Street food is a local thing but usually the product of immigration. It tends to be family-run and steeped in tradition, but it can cause friction between generations when new and novel innovation happens. It preserves cultures and blends them together.

In LA’s Boyle Heights, Romulo Acosta’s youngest son, Billy, makes carnitas the same way Romulo’s father did back in Mexico. Vegan-friendly Portland has been the perfect place for free spirit  Thuy Pham to create plant-based versions of her mom’s recipes from Vietnam. Two Bald Guys lunch counter in Oahu became Da Bald Guy lunch truck when a father couldn’t wrap his head around his son’s new school ways of doing poke and plate lunches. 

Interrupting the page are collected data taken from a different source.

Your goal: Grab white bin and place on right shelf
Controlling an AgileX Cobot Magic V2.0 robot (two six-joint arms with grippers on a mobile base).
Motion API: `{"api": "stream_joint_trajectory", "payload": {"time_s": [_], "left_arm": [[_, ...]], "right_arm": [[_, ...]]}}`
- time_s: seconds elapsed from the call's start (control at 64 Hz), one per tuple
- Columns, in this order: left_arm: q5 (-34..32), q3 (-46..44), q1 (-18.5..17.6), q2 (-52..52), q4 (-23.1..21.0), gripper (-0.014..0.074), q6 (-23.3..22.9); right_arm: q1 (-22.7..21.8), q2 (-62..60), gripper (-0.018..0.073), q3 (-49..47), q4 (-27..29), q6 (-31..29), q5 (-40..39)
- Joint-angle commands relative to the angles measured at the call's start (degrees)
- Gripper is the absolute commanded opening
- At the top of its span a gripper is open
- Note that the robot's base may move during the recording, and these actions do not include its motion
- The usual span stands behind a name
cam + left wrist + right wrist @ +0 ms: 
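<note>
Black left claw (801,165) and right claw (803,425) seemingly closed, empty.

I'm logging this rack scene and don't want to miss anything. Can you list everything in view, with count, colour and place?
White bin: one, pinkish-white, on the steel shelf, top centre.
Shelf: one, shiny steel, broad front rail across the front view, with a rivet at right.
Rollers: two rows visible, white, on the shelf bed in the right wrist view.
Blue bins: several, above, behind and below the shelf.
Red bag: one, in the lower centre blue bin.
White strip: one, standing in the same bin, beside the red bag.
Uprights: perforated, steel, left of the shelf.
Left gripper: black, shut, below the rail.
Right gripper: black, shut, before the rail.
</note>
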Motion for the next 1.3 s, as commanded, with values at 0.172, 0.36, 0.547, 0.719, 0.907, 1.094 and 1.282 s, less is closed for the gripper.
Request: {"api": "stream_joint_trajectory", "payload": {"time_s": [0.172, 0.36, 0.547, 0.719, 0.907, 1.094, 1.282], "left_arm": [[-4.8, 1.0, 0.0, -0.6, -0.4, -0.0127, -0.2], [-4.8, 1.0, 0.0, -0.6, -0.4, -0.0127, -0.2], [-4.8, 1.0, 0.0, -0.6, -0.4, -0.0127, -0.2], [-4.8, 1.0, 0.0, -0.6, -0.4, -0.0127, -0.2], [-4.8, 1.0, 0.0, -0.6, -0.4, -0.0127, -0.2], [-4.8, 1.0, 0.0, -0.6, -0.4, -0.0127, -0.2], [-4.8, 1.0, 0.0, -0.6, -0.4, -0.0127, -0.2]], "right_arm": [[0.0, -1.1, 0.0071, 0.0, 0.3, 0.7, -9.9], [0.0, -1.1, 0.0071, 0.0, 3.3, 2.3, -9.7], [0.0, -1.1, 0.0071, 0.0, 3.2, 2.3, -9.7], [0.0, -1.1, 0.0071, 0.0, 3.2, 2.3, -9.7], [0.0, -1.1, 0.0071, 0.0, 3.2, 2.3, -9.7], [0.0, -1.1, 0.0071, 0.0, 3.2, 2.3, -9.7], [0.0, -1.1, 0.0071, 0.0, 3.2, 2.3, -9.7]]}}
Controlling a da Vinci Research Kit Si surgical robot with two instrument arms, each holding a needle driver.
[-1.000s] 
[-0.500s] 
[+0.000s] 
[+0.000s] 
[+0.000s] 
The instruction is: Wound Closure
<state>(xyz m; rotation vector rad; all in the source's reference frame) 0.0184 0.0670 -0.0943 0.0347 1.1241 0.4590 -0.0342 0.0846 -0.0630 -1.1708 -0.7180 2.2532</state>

The fabled New Orleans hangover cure ya-ka-mein is a combination of Chinese know-how and soul food ingredients. The Earle family brought the hot dog cart tradition with them from NYC and turned it into a landmark storefront on South Central’s Crenshaw Boulevard. Hawaiian cuisine has elements of Japanese, Korean, and Portuguese all mashed together like the boiled taro root used to make the doughy, pasty starch known as poi. A slice and a soda on the streets of New York is a must but, in Mando’s chicken & rice, “the way” is halal kosher flavored by spices his father traded in his native Egypt. Miami is famous for its Cuban influence but remains one of the biggest melting pots of the African diaspora.

The restaurant business is a tough one, but it always has the potential for opportunity. Harlem’s Chef Tami Treadwell saw her business shut down during the COVID-19 outbreak and resumed business having lost her husband from the same. Unlicensed vendors on the streets of LA and the fabled Hot Dog King of New York have had their issues with law enforcement and city regs. Still, Two Portland pals opened the 105-square-foot Ruthie’s after getting laid off during the pandemic to become “never so broke but never so happy.” Larry Reaves was a drug dealer, addict, and deadbeat dad on Miami’s streets until he mastered grilled ribs and the vinegary brothy stew known as “souse” with a recipe he attributes directly to The Holy Spirit.

Food is a story. It tells you who someone is, where they’re from, and how they feel. In Street Food: USA, Netflix has the foodies, the chefs, and the locals tell us how the city can make the story.